O ministro jordaniano da Justiça qualificou nesta segunda-feira de "herói" um soldado que cumpre prisão perpétua por ter matado sete estudantes israelenses em 1997.

A declaração foi feita após manifestantes se reunirem em Amã para reivindicar a libertação do soldado.

"Apoio o pedido dos manifestantes de libertação de Ahmad Dakamseh. Ele é um herói. Não merece estar preso", afirmou à AFP o ministro, Hussein Mjalli.

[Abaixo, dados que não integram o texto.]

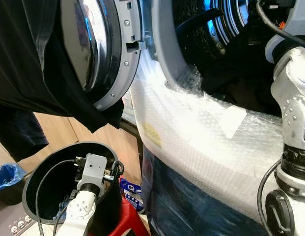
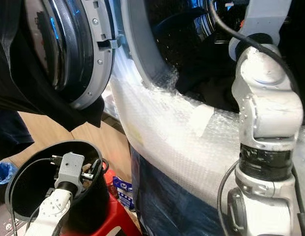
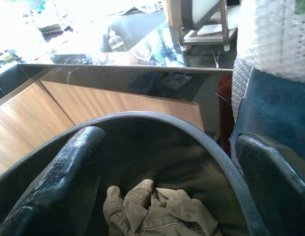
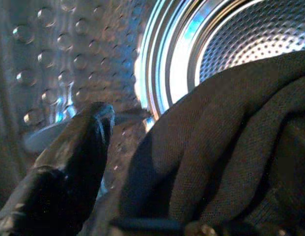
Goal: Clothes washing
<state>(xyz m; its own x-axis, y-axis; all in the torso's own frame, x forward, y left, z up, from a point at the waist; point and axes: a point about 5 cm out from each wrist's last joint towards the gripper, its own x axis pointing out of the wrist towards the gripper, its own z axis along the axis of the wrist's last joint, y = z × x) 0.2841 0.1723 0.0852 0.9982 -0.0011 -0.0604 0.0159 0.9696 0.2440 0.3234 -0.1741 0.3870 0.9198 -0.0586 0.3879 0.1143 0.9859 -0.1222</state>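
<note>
The washing machine door [image 1: 93, 49] stands open with a black garment [image 1: 49, 93] draped over it. My right arm [image 2: 263, 98] reaches into the drum opening [image 1: 206, 44], where dark clothes [image 1: 240, 69] lie. Inside the drum [image 4: 240, 44], my right gripper [image 4: 157, 128] is open; a dark garment [image 4: 231, 147] lies over one finger and the other finger stands bare. My left gripper [image 3: 169, 140] is open, hovering just above the rim of a black bucket [image 1: 32, 182]. A crumpled khaki garment [image 3: 152, 206] lies in the bucket's bottom, below the fingers.
Bubble wrap [image 1: 201, 132] covers the machine's front below the opening. The bucket sits on a red stool [image 1: 125, 221]. Wooden cabinet fronts [image 1: 59, 130] stand behind it. A blue bag [image 1: 7, 174] and a power strip [image 1: 17, 226] lie at the far left.
</note>
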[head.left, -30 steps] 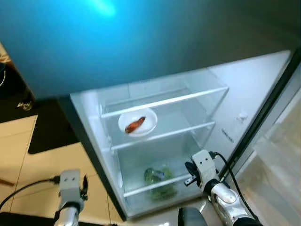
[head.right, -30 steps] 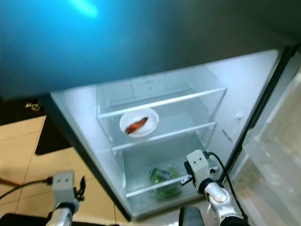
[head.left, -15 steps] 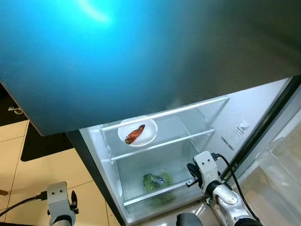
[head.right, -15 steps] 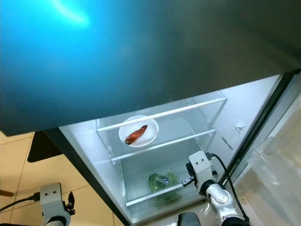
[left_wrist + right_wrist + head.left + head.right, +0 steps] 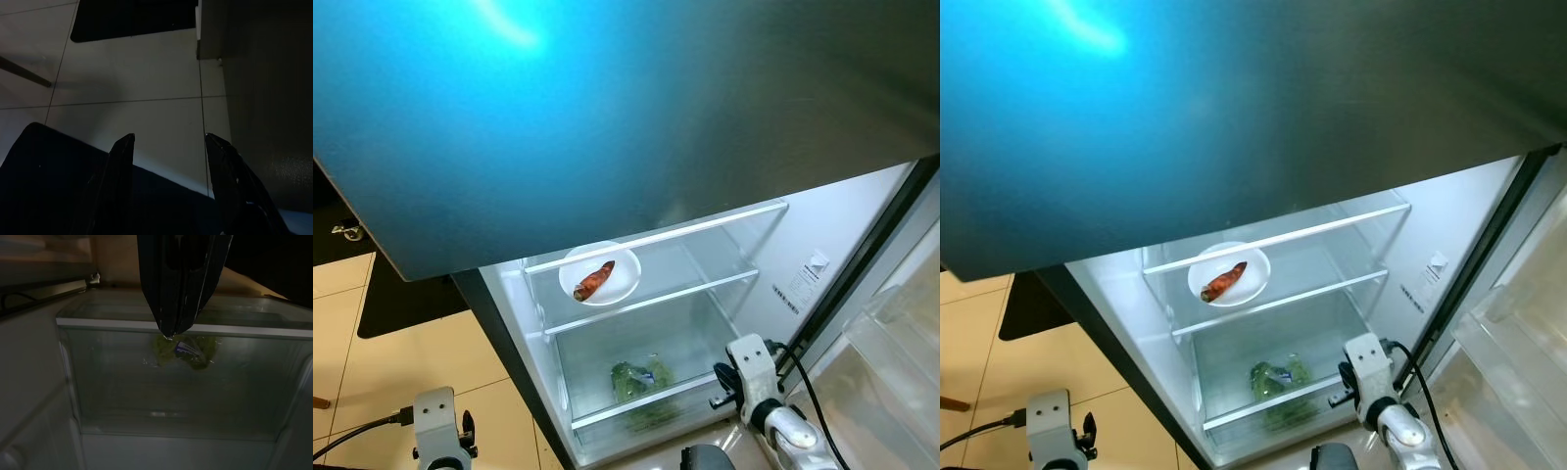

"Se um judeu tivesse matado um árabe, teríamos erguido uma estátua dele em seu país ao invés de prendê-lo", acrescentou o ministro. "Vou continuar a defendê-lo, é minha prioridade", disse Mjalli.

Mjalli (oposição de esquerda), ex-chefe do sindicato de advogados, era advogado de Dakamseh. Ele retornou ao governo de Maarouf Bakhit, formado na quarta-feira.

Por sua vez, a agência oficial Petra citou o ministro: "Dakamseh merece anistia e apenas o rei pode decretá-la".

Em Jerusalém, o Ministério israelense de Relações Exteriores ficou profundamente abalado com o anúncio, informando em um comunicado que "Israel está chocado e recebe as notícias com repúdio".

"Esse pedido é ainda mais grave porque foi feito por um ministro responsável pela lei e pela justiça. Israel pede explicações à Jordânia e deixa claro que espera que o assassino cumpra a pena imposta pela justiça jordaniana", acrescentou o ministério.

Em março de 1997, Dakamseh atirou com uma arma automática contra um grupo de estudantes em excursão em Bakoura, às margens do rio Jordão, na fronteira norte entre Israel e Jordânia, matando sete alunos e ferindo cinco outros, incluindo um professor.

Em Amã, uma manifestação foi organizada nesta segunda-feira por sindicalistas jordanos em frente ao Ministério da Justiça, para reivindicar a libertação do soldado.

Os sindicalistas entregaram um abaixo-assinado ao ministro pedindo "a libertação imediata do soldado Ahmad Dakamseh (...) que deve ser honrado ao invés de sofrer na prisão", segundo uma cópia obtida pela AFP.